++++ Available data ++++

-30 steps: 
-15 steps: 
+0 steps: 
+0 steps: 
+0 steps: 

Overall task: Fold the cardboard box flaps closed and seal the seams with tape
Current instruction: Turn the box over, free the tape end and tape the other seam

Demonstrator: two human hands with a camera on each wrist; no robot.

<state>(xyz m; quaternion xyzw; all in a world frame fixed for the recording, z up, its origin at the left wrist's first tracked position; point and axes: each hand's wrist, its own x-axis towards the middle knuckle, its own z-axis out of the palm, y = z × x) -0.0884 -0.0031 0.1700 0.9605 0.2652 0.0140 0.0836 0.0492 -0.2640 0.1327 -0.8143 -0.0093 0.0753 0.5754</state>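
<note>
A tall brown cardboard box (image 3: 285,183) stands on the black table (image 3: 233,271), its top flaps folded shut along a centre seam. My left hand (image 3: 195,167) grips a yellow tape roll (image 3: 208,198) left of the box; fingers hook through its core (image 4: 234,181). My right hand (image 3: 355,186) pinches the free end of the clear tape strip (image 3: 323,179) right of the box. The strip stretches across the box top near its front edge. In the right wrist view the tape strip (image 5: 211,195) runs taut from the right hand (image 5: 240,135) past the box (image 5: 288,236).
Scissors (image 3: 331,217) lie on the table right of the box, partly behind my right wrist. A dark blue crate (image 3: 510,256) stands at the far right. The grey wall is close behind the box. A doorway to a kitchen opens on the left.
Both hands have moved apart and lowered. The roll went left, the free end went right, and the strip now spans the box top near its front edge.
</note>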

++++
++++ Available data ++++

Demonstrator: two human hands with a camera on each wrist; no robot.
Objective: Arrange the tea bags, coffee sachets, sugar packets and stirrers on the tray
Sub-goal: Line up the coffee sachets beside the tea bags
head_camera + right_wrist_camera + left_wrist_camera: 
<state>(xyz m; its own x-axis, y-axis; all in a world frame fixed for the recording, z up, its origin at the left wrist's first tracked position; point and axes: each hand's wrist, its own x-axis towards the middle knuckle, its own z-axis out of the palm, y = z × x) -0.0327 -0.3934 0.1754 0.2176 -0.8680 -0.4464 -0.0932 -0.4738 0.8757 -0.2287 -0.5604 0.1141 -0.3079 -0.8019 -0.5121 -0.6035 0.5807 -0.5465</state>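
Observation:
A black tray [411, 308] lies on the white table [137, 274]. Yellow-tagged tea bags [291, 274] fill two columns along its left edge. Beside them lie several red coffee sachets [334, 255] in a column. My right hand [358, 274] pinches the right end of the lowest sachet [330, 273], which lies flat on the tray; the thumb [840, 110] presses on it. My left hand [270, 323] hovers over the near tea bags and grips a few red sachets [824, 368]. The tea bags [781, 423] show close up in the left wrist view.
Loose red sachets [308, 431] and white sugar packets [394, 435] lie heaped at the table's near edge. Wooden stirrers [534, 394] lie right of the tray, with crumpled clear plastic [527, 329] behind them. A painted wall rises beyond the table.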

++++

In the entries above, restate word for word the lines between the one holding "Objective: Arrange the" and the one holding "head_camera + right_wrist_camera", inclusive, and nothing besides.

Result of this exercise.
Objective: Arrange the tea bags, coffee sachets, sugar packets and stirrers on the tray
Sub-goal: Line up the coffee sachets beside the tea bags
head_camera + right_wrist_camera + left_wrist_camera: 

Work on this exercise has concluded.